The merger will be carried out as an element of the simplification process of the organisational structure of the entire LC Corp group and of the implementation of the strategy in accordance with which all development investments are to be carried out by the Acquiring Company. Additionally, the merger will result in concentration of the assets held by the Acquired Company in the Acquiring Company, will simplify and accelerate cash flows and generation of profit by the Acquiring Company, also for the purpose of dividend distribution.

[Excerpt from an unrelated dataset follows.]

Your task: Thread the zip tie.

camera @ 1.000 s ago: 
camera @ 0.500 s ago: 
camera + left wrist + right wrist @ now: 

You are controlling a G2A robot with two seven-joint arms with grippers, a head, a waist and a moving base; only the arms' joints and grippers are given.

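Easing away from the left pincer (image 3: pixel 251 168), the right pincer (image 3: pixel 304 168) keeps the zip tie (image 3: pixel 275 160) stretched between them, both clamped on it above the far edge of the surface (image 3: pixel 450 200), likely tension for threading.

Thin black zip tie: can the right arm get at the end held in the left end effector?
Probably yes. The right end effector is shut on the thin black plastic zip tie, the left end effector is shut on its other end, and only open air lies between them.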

Since all the shares in the Acquired Company are held by the Issuer, which is the sole shareholder, the merger will be carried out in compliance with Art. 516 §6 in connection with § 1 and § 5 of CCC, as follows:
a) without issue of shares in the Acquired Company to the shareholders of the Acquiring Company,
b) without identifying in the merger plan of the exchange ratio of shares in the Acquired Company to the shares of the Acquiring Company,
c) without identifying in the merger plan of the principles related to the shares in the Acquiring Company,
d) without identifying in the merger plan of the date as from which the shares of the Acquiring Company issued to the shareholders of the Acquired Company will entitle to profit distributions of the Acquiring Company.
Considering that all shares in the share capital of the Acquired Company are held by the Issuer and therefore the merger is to be carried out in a simplified manner, pursuant to Art. 515 § 1 of CCC the merger will take place without any increase of the Issuer’s share capital, and pursuant to Art. 516 § 6 of CCC, the merger plan will not be audited for correctness and reliability of the merger plan and no reports will be made of the management boards of the companies involved in the merger.
Additionally, pursuant to Art. 499 of CCC, due to the fact that the Issuer as a public company, has been publishing and disclosing to its shareholders semi-annual financial statements, it is not required that the Issuer as the Acquiring Company prepares information on its accounting condition made for the merger, as referred to in Art. 499 § 2.4 of CCC and thus it was not made or attached to the merger plan.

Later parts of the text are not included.